The preprocessor gives a programmable way to change the text of your program before it is passed to the compiler.
To see the preprocessor in action, the commandcc -std=gnu99 -E myprogram.c will stop the toolchain after preprocessing, and output the final program text (in "pure" C) in your shell window. |
#include (Header files)
The #include directive instructs the preprocessor to replace the line
where the directive is found with the text in some file. It commonly
takes one of two forms:
#include <stdio.h>
#include "my_header.h"
The first of these instructs the preprocessor to look in the default system
path for a file called stdio.h
which define the interfaces
to the standard function libraries for input and output
(the STandarD Input/Output library). On login.stud.ntnu.no
this path is /usr/include
- if you like, you can read the
contents of stdio.h using a command like
less /usr/include/stdio.h
(press 'q' to exit the 'less' file viewer when you are done). It's contents
are not particularly readable, but at least you know that all of this text
goes into your program before it compiles.
The second form makes the preprocessor look through the directory where your code is, so you can structure your code by splitting it up into multiple files.
There are in principle no limits to what kind of contents can be included, so it is possible to split your code into two files right in the middle of an expression and glue them together with an appropriate #include. It is just a simple copy/paste operation, and the compiler is none the wiser: when the preprocessor is done, the result will be as if there was only ever one long file to begin with.
In practice, the point is to save you the work of typing or copying the same code into each and every program file (and keeping changes consistent in many places). Thus, in the name of readability, #include is exclusively used for header files ('something.h'), and the information in these files should not include any of the program logic which you want to execute when the program runs (this would result in the same code being compiled in as many places as it is included, costing compilation time and disk space for no good reason).
What should go in a header file is information on data structures, function names (prototypes), global variable names, and anything else which is of interest to make calls to the functions your code defines. In OO terms, the header file should include public information and interfaces.
#define (Macros)
The #define directive lets you define patterns of text which should be
substituted by the preprocessor.
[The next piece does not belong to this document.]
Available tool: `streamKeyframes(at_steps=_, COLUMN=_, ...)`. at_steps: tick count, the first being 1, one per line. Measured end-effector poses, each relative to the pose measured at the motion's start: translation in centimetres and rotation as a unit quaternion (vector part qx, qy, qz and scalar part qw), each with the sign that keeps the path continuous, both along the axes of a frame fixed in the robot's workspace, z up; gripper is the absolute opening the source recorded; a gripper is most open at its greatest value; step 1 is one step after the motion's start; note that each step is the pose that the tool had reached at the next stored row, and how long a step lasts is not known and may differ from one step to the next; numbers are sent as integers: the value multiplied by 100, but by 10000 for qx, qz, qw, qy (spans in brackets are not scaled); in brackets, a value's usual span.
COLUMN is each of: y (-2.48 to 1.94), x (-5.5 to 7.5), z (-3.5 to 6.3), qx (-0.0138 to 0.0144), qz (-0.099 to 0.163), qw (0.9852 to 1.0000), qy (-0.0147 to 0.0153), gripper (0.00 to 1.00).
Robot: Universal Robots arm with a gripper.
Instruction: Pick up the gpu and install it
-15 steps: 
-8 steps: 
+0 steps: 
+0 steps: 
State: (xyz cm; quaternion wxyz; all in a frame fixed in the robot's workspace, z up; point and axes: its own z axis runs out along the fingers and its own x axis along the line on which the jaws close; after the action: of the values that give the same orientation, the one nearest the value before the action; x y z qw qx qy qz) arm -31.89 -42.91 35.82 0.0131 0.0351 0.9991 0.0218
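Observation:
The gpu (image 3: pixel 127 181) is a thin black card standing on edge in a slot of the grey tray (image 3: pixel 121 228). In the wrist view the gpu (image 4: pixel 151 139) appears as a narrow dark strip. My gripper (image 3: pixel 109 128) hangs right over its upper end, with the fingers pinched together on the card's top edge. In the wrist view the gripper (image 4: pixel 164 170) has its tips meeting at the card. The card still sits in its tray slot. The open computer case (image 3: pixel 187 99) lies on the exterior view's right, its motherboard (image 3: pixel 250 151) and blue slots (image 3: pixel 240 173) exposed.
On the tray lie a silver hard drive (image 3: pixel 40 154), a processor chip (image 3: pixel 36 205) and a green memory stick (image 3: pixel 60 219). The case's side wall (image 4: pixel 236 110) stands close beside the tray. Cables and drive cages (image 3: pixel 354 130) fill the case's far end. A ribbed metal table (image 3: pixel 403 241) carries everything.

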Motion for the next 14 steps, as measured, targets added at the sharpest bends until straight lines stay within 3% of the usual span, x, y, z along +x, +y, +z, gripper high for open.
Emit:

The simplest form of this is a static
pattern: after seeing
#define BUFFER_SIZE 65536
the preprocessor will slavishly substitute the text 'BUFFER_SIZE' for the
text '65536'. Symbols defined by these directives are known as
macros, and have a number of uses.
Macros can also be defined with parameters: if the preprocessor sees
#define SUMSQUARES(a,b) ((a)*(a)+(b)*(b))
and subsequently
hypotenuse = sqrt ( SUMSQUARES(x,10) );
the preprocessor substitution will pass
hypotenuse = sqrt ( ((x)*(x)+(10)*(10)) );
on to the compiler. (The compiler will subsequently rewrite the right-hand
side into sqrt(x*x+100)
, but the preprocessor only deals in
text, and not numbers.)
The preprocessor does not require that macro names are in capital letters. This is always used by convention, however, to make the distinction between function calls and macro substitutions obvious in the code.
#ifdef, #ifndef, #else, #endif (Conditional inclusion)
The #ifdef/#else directives make the preprocessor go through the macros which have been #define-d, and check whether a particular one exists. If it does, the appropriate text will be passed to the compiler, otherwise not. (#ifndef is the logical opposite, triggering when a macro is not defined.)
This is most easily illustrated by a simple example:
#ifdef FAHRENHEIT_INPUT
// If input values are on fahrenheit scale, convert them
#define CENTIGRADE(t) ((5.0/9.0)*((t)-32.0))
#else
// If input values are already on celsius scale, leave them alone
#define CENTIGRADE(t) (t)
#endif
If the code following this faithfully applies CENTIGRADE() to each of its input temperature values before calculating anything, it can peacefully do everything on the celsius scale internally. Compiling separate binaries for use with different kinds of input is then simply a matter of compiling a version where FAHRENHEIT_INPUT is defined, and one where it isn't. (There are, of course, a million ways to deal with different input formats - this is just to illustrate #ifdef.)
For the purpose of compiling many versions of the same code, it is not
necessary to compile, enter a #define directive in the code, save, and
recompile. Simple definitions can be made from the command line, using
the -D flag: compiling with
cc -std=gnu99 -o myprog -DFAHRENHEIT_INPUT myprog.c
will mean the same to the preprocessor as putting
#define FAHRENHEIT_INPUT
inside the code. In this case, even though the macro holds no text and
is not used anywhere in the program itself, the fact that it is defined
can be exploited to make the preprocessor generate different code.